• _Goal of the exercise_:
Only an exact repeat of the listing, without its images, counts as the answer.

- - -

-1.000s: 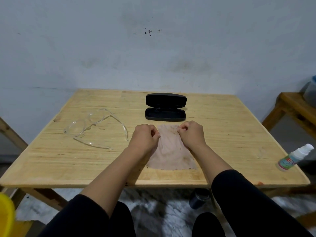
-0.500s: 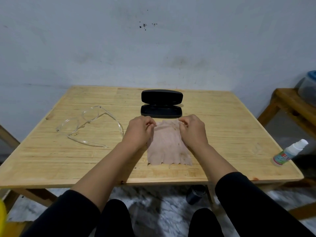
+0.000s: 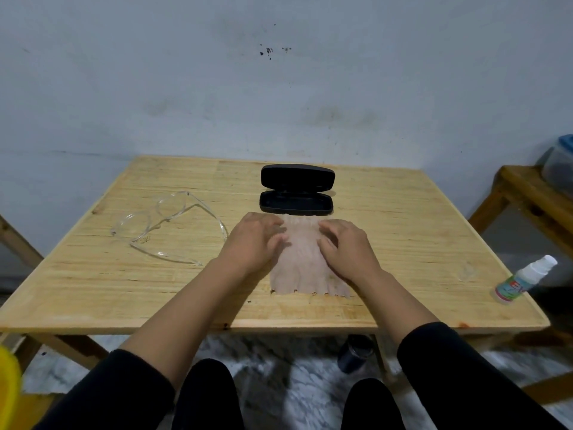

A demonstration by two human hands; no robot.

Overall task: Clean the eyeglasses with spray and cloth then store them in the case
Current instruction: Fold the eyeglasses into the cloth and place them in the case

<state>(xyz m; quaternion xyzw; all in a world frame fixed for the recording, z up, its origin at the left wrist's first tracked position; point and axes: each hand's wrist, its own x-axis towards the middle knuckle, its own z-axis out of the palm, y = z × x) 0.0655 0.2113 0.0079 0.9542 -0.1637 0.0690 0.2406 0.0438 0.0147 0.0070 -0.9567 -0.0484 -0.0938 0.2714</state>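
Both hands, left [image 3: 252, 240] and right [image 3: 347, 248], lay spread flat on the cloth [image 3: 305, 265], seemingly smoothing it for wiping, near the open case [image 3: 296, 203], glasses [image 3: 169, 226] left, spray [image 3: 524, 279] far right on the bench [image 3: 403, 243].

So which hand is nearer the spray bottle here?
The right hand. It rests on the cloth at mid-table, with the spray bottle off to its right at the table's edge. The left hand lies farther, on the cloth's other side.

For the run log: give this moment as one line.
left hand: flat on cloth | right hand: flat on cloth | eyeglasses: untouched | case: open
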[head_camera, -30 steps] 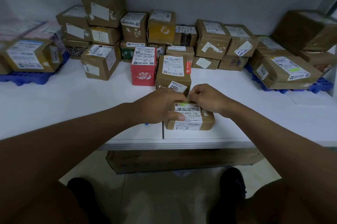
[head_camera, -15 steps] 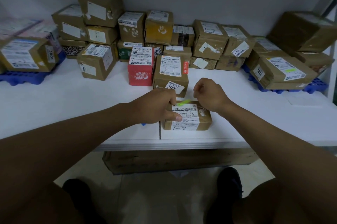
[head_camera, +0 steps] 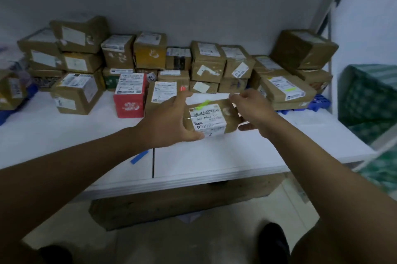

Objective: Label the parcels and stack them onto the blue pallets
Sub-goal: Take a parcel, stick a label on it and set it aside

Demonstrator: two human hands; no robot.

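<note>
Now, the fingers [head_camera: 181, 97] of the left hand [head_camera: 169, 122] were curled over the near-left end of the small brown parcel [head_camera: 211, 118], thumb under its front edge, clamped on it. The right hand [head_camera: 251, 108] gripped the opposite end, thumb below and fingers pinched at the top corner. The parcel sat between both hands above the white tabletop [head_camera: 214, 156], its white shipping label [head_camera: 207, 121] facing up and a green sticker [head_camera: 203, 103] at the far edge. A blue marker [head_camera: 139, 157] lay on the tabletop near the left forearm. Behind, a red box [head_camera: 130, 96] stood among brown cartons; more parcels rested on the blue pallet [head_camera: 315, 104] at right.
</note>
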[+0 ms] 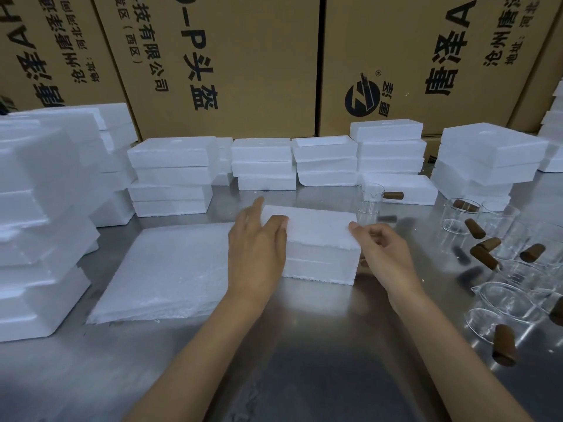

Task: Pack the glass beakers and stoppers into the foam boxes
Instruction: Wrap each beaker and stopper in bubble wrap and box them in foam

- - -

• _Output for this exercise_:
-1.000s: 
-0.500s: 
+0.000s: 

A demonstration by two human hands; no robot.

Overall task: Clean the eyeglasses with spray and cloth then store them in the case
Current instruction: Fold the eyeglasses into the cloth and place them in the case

<state>(xyz m; quaternion xyzw; all in a world frame fixed for the recording, z up, its origin at the left wrist's first tracked position; point and axes: each hand's wrist, its own x-axis towards the middle knuckle, its own z-axis out of the palm, y = z × x) 0.0655 0.2113 0.0079 0.9542 -0.1637 0.0690 0.2406 0.0438 0.0147 0.0070 -0.9567 -0.0484 -0.0938 0.2714</state>
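Both hands, left [image 3: 252, 240] and right [image 3: 347, 248], lay spread flat on the cloth [image 3: 305, 265], seemingly smoothing it for wiping, near the open case [image 3: 296, 203], glasses [image 3: 169, 226] left, spray [image 3: 524, 279] far right on the bench [image 3: 403, 243].

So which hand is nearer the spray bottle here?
The right hand. It rests on the cloth at mid-table, with the spray bottle off to its right at the table's edge. The left hand lies farther, on the cloth's other side.

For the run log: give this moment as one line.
left hand: flat on cloth | right hand: flat on cloth | eyeglasses: untouched | case: open
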[head_camera, -30 steps] 
[head_camera, -15 steps] 
[head_camera, +0 steps] 

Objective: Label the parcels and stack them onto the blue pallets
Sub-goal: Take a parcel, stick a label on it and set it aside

Demonstrator: two human hands; no robot.

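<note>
Now, the fingers [head_camera: 181, 97] of the left hand [head_camera: 169, 122] were curled over the near-left end of the small brown parcel [head_camera: 211, 118], thumb under its front edge, clamped on it. The right hand [head_camera: 251, 108] gripped the opposite end, thumb below and fingers pinched at the top corner. The parcel sat between both hands above the white tabletop [head_camera: 214, 156], its white shipping label [head_camera: 207, 121] facing up and a green sticker [head_camera: 203, 103] at the far edge. A blue marker [head_camera: 139, 157] lay on the tabletop near the left forearm. Behind, a red box [head_camera: 130, 96] stood among brown cartons; more parcels rested on the blue pallet [head_camera: 315, 104] at right.
</note>
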[+0 ms] 

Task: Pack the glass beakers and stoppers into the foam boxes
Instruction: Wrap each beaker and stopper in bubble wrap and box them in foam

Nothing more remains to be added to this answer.